= TASK =
Word for word, reproduce every line of the data.

--- DATASET SECTION Enclosed Below ---

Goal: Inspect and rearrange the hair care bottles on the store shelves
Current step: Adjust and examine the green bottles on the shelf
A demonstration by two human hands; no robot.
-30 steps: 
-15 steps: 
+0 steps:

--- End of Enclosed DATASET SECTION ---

= EXERCISE RESULT =
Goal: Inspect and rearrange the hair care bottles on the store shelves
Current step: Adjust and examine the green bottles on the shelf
A demonstration by two human hands; no robot.
-30 steps: 
-15 steps: 
+0 steps:

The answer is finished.